There's a university thesis waiting to be written about Dead Set. The basic premise is that as the latest series of Big Brother gets underway, strange things are happening on the nation's streets. Some kind of virus is spreading, making people act in a rather irrational way. Before they know it, the Big Brother house is surrounded by cannibalistic nut-jobs. At first I thought it would be a typically Brookerish meditation on the idiocy of the people who go on Big Brother, and that they would continue acting like berks for the cameras despite the carnage going on outside. But that expectation was immediately squashed, because by the end of the first episode the zombies are in the house, and the housemates are more than aware of what's going on.

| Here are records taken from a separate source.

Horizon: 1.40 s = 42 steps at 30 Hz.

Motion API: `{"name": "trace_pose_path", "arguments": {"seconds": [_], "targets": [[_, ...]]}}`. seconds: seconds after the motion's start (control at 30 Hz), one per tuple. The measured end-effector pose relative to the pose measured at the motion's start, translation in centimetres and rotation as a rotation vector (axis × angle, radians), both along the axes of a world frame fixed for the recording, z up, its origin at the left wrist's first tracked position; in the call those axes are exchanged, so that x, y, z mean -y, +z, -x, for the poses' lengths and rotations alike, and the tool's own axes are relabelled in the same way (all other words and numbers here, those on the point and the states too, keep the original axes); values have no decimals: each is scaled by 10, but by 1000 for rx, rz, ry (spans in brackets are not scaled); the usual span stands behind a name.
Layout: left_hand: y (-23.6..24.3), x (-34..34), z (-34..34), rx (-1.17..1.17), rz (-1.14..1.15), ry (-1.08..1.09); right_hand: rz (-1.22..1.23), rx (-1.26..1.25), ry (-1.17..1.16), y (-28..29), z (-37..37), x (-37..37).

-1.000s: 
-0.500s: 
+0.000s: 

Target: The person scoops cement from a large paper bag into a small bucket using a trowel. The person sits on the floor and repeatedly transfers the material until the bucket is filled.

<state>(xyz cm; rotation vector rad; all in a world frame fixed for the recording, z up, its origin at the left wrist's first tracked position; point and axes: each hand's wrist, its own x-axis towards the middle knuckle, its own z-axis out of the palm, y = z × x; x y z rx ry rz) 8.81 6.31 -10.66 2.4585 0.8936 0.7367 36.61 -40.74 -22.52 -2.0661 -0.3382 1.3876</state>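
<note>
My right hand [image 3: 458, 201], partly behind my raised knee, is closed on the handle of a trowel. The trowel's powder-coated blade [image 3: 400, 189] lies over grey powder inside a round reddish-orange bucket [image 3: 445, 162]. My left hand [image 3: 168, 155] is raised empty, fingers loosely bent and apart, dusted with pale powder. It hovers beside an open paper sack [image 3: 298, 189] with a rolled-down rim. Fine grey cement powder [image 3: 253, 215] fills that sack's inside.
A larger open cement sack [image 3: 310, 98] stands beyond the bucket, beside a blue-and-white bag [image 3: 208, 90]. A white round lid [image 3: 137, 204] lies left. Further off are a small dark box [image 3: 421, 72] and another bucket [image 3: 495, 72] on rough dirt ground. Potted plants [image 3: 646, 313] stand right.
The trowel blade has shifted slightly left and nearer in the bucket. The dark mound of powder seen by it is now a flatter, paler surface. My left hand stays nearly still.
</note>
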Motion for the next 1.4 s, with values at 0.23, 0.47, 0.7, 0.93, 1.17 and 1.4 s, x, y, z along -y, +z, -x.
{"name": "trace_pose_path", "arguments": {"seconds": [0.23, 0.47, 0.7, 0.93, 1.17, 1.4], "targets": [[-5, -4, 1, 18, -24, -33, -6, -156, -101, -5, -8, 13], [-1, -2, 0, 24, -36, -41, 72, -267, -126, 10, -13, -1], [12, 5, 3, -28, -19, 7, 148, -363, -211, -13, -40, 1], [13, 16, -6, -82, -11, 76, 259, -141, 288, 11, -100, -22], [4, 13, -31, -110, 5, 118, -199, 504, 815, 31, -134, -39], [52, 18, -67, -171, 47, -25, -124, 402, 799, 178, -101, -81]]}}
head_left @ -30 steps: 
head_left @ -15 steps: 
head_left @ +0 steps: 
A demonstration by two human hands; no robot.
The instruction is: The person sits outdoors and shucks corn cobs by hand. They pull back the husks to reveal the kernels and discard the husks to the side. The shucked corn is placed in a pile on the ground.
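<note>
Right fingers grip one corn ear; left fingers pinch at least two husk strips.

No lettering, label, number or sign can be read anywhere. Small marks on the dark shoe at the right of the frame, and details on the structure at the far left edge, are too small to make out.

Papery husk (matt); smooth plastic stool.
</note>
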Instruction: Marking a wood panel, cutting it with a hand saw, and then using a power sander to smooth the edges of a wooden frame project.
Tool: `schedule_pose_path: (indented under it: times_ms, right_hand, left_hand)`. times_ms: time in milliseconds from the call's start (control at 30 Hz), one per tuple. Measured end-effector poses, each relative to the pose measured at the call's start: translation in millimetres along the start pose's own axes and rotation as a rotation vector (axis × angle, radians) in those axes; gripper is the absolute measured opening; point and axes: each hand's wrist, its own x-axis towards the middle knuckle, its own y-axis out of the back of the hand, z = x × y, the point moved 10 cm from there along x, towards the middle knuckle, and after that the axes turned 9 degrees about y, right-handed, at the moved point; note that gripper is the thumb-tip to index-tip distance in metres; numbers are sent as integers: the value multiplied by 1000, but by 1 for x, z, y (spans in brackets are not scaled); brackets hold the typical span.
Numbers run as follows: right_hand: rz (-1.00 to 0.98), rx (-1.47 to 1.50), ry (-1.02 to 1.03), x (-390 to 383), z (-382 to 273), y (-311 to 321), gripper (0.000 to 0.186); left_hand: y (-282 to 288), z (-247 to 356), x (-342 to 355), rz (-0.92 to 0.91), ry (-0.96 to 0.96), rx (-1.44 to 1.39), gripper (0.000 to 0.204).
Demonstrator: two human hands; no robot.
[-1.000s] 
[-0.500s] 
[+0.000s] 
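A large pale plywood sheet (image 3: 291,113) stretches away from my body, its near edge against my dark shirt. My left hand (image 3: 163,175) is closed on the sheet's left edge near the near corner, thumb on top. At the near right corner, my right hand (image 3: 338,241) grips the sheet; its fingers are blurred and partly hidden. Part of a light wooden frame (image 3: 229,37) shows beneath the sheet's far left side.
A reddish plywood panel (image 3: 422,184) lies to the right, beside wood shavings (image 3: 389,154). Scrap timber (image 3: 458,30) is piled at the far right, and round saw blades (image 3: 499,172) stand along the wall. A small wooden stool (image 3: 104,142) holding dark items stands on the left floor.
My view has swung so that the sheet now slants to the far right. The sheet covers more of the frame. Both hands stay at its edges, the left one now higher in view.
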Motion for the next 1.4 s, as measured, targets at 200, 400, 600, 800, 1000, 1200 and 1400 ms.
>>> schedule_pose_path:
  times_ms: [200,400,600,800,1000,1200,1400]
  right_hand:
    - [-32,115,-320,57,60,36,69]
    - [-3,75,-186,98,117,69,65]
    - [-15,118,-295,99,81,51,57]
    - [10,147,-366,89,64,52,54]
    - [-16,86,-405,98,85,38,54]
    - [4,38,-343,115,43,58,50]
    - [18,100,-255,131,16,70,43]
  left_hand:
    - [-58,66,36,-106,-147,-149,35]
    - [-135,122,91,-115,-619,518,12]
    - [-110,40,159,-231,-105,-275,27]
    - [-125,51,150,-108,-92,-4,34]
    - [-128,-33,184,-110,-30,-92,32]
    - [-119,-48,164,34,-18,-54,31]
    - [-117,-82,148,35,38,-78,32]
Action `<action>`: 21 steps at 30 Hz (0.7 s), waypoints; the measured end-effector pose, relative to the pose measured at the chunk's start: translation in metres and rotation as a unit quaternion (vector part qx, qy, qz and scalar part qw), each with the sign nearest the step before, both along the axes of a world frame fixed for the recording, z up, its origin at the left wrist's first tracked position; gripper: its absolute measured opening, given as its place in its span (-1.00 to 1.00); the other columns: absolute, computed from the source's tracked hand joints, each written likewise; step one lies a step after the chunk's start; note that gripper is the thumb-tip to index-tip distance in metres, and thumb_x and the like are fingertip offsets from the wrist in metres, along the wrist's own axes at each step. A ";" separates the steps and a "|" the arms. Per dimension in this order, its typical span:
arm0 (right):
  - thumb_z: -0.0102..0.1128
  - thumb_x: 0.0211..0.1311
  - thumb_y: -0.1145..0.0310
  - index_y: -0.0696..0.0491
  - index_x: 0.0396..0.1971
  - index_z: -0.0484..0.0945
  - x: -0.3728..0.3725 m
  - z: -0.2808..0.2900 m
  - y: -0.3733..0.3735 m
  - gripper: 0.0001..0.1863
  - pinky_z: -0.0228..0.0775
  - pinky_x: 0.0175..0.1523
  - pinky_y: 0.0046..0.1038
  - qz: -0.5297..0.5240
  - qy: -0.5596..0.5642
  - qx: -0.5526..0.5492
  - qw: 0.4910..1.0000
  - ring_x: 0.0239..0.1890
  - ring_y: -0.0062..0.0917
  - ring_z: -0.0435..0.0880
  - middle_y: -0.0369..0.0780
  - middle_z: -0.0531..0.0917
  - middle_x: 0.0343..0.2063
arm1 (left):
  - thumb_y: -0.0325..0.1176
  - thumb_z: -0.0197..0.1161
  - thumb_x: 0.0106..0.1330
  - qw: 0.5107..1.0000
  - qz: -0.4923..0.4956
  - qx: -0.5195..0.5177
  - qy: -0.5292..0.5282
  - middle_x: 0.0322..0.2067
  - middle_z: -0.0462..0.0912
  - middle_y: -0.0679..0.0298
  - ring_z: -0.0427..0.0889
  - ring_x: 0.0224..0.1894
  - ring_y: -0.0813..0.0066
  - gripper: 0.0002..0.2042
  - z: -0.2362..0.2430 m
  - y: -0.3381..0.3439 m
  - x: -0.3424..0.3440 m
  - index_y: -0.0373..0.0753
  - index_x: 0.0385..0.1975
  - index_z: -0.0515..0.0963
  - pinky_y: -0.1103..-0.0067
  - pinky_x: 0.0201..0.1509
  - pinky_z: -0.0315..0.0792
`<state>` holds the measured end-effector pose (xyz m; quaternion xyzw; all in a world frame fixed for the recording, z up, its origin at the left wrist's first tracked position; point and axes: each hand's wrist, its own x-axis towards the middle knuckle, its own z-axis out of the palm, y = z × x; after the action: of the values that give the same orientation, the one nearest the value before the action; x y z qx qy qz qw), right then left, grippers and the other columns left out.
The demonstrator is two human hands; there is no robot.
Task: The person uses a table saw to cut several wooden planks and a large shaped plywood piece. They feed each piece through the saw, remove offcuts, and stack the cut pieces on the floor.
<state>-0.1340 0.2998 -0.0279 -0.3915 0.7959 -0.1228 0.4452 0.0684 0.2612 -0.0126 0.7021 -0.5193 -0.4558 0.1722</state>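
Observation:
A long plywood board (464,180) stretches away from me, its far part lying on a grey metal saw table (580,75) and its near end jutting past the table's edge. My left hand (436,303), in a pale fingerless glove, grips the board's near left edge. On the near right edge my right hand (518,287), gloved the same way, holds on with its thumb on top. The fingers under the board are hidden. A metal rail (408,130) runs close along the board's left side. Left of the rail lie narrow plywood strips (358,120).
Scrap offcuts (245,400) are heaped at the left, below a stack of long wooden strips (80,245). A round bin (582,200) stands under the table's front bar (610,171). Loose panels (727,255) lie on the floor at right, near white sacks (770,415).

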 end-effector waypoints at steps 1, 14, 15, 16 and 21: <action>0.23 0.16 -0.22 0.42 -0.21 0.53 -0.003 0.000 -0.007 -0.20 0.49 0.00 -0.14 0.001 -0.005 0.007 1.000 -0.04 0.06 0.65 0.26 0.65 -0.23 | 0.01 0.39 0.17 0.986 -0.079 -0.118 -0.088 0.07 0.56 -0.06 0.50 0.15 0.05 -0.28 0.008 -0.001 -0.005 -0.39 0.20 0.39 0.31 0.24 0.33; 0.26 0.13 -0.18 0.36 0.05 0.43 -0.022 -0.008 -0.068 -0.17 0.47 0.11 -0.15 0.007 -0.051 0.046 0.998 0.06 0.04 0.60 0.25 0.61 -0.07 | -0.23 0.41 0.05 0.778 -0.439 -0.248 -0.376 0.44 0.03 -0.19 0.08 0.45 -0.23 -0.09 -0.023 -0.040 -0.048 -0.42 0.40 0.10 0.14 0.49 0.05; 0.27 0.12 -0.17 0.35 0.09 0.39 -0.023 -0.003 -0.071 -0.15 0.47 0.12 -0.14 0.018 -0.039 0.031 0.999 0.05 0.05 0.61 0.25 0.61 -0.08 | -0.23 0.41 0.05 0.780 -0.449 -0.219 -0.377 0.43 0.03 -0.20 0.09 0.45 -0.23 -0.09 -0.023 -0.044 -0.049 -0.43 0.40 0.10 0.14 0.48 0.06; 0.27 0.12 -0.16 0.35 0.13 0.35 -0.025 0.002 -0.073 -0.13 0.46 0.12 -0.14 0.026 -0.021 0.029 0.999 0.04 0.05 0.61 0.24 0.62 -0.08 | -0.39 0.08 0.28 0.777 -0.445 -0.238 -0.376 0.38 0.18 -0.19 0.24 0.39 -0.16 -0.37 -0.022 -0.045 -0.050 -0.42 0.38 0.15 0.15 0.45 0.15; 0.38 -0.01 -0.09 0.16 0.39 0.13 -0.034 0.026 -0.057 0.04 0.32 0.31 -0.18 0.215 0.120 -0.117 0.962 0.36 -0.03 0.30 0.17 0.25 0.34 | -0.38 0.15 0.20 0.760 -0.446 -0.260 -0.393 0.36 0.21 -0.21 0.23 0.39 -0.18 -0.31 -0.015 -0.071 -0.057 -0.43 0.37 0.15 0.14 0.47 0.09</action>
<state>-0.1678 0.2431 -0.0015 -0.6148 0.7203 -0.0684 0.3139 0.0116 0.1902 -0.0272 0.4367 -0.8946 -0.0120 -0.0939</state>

With people getting bitten left, right, and centre, and the virus (or whatever it is) spreading faster than, well, Russell Brand after those schoolgirls again, Brooker piles on the social commentary. We see zombies staring at television screens, just as they always did in life. The only television left in the UK is E4's live feed of the BB house. The producer of the show is seen butchering the corpse of one of his ex housemates for his own selfish ends. The zombies seem strangely drawn to the studios. A police officer is seconds away from killing an Asian housemate when he recognises him "from off the telly" and spares his life. Every scene, every plot twist, takes another dig at reality television - both the people who make it and those who watch it. Like I said, astonishing that it was made with Channel Four's money. Even former Big Brother housemates appear, as does a zombie Davina McCall.
Grim, gritty, incredibly gory for a television show, and occasionally very funny, I hope that Dead Set gets the credit it deserves as a genuine high point in British horror. It seems there's life in the old zombies yet, if that sentence makes any sense at all.